▸ WHAT TO WORK ON
Both the line containing "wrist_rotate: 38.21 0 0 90" and the line containing "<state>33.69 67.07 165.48" belong to the span. Output exactly that span from the listing below, and nothing outside it.

▸ GIVEN RECORDS
┄┄┄┄┄┄┄┄┄┄

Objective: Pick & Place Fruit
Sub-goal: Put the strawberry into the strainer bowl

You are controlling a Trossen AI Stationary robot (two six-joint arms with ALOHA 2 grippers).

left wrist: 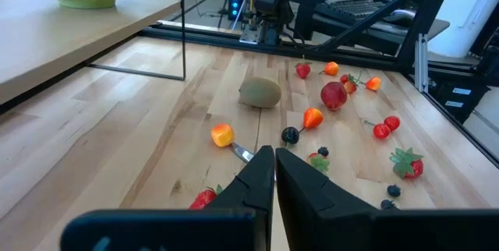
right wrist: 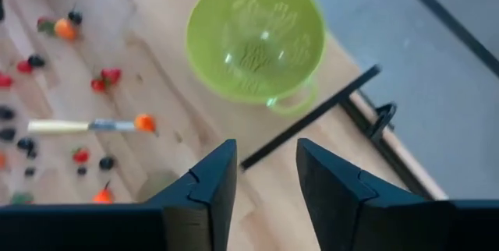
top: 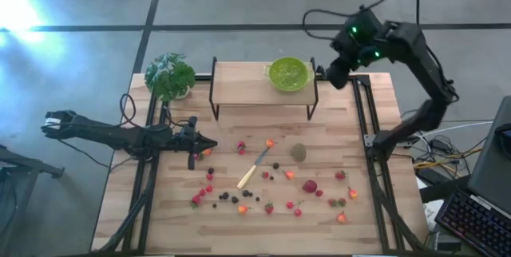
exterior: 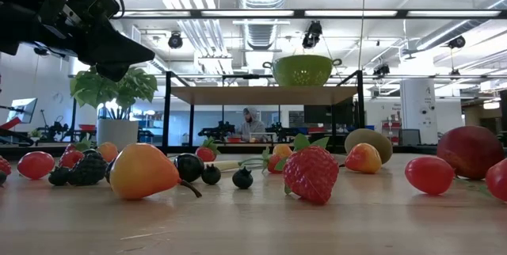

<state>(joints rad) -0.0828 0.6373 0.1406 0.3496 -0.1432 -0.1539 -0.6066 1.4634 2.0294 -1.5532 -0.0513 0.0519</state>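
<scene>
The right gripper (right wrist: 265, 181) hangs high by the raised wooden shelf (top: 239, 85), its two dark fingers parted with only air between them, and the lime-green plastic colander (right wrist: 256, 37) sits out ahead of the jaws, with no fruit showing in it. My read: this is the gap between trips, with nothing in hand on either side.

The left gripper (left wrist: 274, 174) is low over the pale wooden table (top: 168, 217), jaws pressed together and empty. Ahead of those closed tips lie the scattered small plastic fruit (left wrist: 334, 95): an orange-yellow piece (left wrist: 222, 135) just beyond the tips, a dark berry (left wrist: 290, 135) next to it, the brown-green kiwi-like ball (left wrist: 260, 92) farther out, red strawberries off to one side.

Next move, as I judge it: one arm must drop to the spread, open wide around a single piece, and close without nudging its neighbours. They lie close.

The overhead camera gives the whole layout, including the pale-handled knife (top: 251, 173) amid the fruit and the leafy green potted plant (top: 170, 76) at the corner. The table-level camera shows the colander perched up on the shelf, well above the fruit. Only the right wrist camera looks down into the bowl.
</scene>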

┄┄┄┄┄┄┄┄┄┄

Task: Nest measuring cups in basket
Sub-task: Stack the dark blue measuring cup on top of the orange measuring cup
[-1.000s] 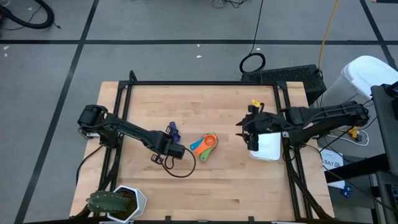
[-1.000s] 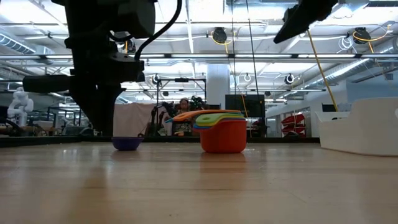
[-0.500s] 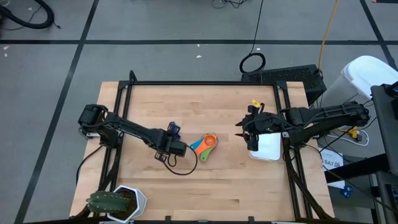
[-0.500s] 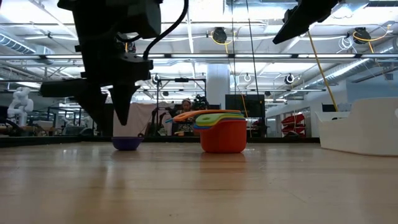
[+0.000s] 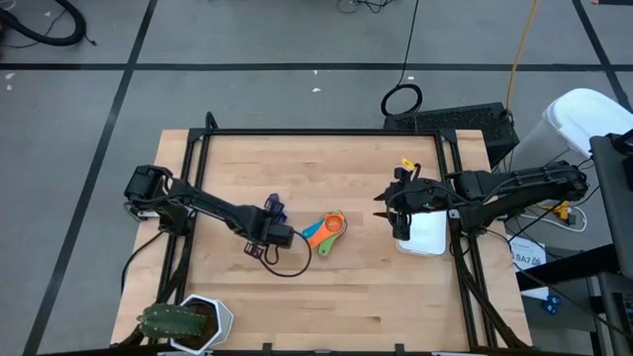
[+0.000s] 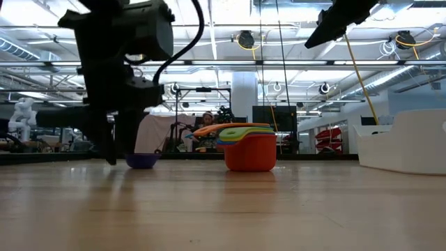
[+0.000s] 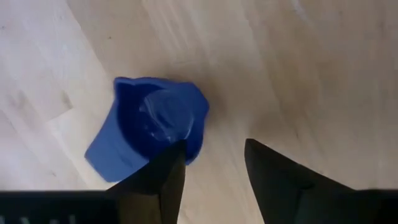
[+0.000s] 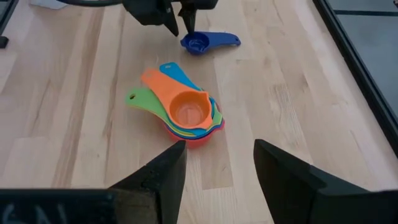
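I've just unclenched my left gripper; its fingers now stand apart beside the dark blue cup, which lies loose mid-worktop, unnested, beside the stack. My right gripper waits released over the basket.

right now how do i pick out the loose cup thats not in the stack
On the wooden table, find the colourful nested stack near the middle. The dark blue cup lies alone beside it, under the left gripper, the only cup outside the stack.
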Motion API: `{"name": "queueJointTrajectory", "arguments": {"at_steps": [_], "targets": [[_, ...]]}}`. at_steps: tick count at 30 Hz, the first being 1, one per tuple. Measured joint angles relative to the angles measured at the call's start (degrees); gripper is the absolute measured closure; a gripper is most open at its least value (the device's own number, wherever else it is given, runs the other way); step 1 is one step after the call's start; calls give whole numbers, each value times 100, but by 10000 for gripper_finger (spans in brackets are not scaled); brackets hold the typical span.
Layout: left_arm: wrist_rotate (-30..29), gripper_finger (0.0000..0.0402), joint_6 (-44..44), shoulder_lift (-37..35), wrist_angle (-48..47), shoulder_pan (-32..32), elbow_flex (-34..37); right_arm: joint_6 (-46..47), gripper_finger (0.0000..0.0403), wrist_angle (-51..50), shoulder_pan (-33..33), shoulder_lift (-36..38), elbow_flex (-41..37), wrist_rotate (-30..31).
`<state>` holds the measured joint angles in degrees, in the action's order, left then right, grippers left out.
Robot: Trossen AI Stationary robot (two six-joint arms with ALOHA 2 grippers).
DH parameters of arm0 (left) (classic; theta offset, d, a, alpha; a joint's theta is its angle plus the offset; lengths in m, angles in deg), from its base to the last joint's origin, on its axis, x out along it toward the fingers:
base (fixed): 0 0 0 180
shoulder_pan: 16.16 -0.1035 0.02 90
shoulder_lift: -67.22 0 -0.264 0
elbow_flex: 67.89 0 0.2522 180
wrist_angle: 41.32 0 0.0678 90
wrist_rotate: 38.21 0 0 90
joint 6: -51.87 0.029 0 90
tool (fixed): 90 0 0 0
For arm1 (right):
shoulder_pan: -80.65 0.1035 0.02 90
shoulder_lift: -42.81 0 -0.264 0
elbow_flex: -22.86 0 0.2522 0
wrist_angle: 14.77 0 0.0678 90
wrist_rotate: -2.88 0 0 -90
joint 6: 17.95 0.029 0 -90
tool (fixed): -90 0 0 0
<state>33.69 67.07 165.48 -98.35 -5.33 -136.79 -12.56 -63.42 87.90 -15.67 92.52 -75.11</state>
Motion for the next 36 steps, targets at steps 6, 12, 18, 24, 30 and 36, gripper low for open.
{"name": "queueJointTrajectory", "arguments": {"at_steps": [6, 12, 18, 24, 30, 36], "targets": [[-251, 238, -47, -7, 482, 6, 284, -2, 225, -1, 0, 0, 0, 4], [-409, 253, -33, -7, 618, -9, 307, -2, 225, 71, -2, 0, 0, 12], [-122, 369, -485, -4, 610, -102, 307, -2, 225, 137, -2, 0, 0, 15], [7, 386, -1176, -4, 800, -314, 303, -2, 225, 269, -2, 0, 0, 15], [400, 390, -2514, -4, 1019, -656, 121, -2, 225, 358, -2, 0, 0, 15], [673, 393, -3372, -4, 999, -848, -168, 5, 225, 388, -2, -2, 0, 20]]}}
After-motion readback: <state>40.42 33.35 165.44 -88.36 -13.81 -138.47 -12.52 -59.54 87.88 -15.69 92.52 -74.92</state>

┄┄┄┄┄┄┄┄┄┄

▸ REPLY
wrist_rotate: 38.21 0 0 90
joint 6: -51.87 0.029 0 90
tool (fixed): 90 0 0 0
For arm1 (right):
shoulder_pan: -80.65 0.1035 0.02 90
shoulder_lift: -42.81 0 -0.264 0
elbow_flex: -22.86 0 0.2522 0
wrist_angle: 14.77 0 0.0678 90
wrist_rotate: -2.88 0 0 -90
joint 6: 17.95 0.029 0 -90
tool (fixed): -90 0 0 0
<state>33.69 67.07 165.48 -98.35 -5.33 -136.79 -12.56 -63.42 87.90 -15.67 92.52 -75.11</state>

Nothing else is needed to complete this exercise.